* [EXERCISE]:
Return each line exactly as written. Begin with the first line of the entries and end with the line that has "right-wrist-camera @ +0".

= Beginning of Section =

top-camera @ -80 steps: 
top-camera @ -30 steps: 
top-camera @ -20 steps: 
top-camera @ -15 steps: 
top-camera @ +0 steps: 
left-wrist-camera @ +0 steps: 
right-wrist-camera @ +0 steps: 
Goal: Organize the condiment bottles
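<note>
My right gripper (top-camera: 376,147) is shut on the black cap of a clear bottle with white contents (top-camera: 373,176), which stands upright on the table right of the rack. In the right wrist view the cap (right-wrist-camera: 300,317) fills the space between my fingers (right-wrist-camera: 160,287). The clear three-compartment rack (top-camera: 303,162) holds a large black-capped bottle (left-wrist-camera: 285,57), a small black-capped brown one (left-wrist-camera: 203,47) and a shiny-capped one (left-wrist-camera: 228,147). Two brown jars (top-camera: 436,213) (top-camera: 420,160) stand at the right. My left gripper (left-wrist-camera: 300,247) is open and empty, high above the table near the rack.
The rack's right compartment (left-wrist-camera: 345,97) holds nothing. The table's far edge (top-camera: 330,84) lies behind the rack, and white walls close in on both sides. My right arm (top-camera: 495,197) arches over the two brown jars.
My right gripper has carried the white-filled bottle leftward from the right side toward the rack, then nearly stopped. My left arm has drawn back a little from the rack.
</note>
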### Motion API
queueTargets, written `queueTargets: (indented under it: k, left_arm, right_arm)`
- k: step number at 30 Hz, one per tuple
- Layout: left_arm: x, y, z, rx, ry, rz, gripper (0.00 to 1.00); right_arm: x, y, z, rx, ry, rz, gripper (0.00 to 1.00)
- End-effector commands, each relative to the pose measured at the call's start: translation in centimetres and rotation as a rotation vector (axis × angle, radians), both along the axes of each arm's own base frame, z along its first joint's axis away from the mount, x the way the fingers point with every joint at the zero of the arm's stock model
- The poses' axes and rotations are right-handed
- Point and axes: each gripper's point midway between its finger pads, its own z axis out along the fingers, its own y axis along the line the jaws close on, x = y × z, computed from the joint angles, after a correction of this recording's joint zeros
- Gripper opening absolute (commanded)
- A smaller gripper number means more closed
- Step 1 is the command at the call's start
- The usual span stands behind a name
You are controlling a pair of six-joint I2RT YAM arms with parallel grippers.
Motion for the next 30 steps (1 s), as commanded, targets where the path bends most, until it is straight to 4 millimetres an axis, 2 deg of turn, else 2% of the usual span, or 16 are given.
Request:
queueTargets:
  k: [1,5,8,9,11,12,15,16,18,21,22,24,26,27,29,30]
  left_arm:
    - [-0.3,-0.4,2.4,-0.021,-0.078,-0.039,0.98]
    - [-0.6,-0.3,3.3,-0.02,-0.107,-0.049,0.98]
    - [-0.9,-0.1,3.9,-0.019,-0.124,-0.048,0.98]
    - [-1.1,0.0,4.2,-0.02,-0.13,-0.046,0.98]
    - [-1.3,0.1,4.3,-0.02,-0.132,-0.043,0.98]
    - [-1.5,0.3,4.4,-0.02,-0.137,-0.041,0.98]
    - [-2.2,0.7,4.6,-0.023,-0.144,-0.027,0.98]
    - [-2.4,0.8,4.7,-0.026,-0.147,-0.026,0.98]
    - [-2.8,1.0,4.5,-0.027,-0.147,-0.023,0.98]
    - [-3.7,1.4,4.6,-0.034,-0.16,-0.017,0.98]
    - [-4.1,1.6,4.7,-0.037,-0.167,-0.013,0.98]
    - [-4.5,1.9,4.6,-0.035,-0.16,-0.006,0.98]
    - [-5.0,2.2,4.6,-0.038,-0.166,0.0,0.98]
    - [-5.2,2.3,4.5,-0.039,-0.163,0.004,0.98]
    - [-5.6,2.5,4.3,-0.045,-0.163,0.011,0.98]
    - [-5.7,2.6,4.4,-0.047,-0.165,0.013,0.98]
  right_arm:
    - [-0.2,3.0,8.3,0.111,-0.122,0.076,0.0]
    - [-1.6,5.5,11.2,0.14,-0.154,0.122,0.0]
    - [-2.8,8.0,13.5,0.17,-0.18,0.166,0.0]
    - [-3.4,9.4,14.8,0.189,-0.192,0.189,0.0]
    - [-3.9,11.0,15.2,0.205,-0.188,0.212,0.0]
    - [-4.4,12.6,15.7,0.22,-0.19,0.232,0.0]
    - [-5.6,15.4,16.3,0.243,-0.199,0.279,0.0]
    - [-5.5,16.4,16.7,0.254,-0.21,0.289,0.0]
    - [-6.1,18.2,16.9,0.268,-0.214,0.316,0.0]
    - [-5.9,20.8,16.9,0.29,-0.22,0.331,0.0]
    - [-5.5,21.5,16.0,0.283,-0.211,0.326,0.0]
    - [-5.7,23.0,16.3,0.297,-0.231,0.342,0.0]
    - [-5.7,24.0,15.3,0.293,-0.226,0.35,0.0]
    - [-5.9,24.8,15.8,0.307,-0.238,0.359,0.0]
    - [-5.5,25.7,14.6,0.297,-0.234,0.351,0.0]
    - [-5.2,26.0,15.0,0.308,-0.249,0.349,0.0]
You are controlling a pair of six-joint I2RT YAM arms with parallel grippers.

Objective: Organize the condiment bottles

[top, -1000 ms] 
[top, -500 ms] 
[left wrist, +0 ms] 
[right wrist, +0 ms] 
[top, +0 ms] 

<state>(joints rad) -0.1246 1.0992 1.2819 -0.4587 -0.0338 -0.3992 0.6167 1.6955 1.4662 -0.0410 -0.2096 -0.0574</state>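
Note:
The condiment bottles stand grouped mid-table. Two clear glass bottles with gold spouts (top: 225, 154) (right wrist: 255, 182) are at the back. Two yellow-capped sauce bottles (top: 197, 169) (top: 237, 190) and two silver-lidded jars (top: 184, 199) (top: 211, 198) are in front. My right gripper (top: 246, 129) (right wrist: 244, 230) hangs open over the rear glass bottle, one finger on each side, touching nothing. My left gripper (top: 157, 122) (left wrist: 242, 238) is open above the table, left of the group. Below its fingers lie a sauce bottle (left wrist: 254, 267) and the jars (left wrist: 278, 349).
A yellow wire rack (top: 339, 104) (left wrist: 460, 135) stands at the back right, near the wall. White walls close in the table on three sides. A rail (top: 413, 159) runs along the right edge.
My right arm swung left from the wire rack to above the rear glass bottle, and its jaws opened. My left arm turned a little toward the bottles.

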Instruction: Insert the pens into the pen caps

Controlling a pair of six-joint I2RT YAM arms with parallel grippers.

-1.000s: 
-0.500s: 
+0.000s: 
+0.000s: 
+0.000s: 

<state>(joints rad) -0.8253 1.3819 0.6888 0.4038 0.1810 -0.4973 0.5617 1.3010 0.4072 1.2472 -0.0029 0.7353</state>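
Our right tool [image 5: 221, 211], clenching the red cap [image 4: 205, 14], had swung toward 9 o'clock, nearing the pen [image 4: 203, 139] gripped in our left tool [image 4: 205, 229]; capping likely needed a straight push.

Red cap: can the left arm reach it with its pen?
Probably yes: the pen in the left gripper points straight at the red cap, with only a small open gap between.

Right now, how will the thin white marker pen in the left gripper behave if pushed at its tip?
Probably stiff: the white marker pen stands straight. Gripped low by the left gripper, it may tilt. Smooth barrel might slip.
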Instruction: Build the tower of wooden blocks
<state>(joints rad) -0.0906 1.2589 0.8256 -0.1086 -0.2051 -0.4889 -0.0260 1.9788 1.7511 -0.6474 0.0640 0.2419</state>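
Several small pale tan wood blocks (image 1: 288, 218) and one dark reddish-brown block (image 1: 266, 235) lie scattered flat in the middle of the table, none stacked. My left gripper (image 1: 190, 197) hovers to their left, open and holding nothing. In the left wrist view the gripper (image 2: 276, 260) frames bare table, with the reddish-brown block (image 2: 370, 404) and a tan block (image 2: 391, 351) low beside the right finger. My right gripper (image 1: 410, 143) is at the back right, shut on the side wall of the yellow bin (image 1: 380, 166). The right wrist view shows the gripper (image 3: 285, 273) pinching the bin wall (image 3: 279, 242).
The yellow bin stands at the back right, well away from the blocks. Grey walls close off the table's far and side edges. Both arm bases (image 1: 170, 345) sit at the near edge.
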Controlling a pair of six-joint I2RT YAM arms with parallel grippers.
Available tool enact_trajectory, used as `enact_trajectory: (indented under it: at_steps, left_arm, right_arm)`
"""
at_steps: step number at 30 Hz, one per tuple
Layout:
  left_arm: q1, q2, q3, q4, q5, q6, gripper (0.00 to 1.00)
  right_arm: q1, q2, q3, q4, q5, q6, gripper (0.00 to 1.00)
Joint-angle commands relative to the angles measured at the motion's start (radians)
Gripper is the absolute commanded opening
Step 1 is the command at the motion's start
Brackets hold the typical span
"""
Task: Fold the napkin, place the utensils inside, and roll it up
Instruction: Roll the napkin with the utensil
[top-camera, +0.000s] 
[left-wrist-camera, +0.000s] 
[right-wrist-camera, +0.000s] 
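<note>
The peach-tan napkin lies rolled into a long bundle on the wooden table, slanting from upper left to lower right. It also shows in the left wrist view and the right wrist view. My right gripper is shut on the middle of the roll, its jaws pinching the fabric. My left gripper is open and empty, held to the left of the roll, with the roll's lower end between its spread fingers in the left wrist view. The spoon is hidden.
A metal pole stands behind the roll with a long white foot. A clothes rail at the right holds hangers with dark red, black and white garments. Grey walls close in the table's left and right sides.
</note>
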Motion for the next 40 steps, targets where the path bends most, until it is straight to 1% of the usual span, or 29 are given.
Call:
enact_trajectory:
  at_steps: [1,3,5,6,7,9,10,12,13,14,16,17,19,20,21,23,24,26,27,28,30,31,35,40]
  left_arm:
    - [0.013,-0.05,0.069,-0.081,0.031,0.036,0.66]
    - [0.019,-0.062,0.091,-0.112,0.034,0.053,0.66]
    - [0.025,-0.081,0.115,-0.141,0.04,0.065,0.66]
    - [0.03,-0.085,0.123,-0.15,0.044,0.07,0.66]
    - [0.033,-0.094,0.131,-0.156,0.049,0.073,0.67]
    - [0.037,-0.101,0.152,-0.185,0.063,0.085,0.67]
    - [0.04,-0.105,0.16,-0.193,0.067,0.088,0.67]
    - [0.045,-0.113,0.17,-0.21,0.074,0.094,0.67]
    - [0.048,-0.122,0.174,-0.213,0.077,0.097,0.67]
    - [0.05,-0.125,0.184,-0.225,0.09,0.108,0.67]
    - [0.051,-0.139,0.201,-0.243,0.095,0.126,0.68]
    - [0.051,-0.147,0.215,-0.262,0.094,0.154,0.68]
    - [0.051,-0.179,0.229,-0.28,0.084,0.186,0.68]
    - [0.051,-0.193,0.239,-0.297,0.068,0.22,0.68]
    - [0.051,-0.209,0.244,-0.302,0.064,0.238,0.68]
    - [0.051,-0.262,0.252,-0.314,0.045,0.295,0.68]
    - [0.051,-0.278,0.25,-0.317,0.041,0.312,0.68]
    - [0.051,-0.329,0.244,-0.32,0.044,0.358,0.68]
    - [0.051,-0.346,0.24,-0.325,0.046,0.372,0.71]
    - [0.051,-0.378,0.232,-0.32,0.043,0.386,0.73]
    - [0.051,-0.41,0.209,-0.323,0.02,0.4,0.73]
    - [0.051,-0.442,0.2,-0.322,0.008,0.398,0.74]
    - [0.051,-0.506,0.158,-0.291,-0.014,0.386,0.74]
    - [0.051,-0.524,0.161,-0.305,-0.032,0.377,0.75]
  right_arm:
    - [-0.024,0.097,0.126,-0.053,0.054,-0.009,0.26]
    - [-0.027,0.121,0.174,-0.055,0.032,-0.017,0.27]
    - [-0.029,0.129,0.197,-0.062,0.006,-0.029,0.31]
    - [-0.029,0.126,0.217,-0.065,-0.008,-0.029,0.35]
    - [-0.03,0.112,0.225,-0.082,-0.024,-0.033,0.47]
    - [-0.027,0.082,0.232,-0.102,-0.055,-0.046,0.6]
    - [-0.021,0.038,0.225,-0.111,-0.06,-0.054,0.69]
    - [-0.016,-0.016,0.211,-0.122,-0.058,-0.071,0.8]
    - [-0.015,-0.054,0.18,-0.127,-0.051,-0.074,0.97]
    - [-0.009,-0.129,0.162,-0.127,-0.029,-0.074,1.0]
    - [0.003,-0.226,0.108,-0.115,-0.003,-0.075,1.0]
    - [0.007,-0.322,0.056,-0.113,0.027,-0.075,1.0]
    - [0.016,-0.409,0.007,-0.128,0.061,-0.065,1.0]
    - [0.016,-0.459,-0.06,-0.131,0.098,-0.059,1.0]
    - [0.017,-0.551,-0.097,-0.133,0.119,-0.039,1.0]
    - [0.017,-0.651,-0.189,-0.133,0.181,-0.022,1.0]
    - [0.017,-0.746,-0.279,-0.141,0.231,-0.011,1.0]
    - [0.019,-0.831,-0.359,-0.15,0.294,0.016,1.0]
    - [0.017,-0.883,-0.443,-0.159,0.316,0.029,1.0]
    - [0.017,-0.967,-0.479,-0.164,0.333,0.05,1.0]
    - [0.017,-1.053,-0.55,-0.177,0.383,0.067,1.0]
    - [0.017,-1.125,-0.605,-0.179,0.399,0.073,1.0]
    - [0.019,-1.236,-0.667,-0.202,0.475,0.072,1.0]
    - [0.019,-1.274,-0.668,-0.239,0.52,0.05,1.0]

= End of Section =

* [EXERCISE RESPONSE]:
top-camera @ -80 steps: 
top-camera @ -30 steps: 
top-camera @ -20 steps: 
top-camera @ -15 steps: 
top-camera @ +0 steps: 
left-wrist-camera @ +0 steps: 
right-wrist-camera @ +0 steps: 

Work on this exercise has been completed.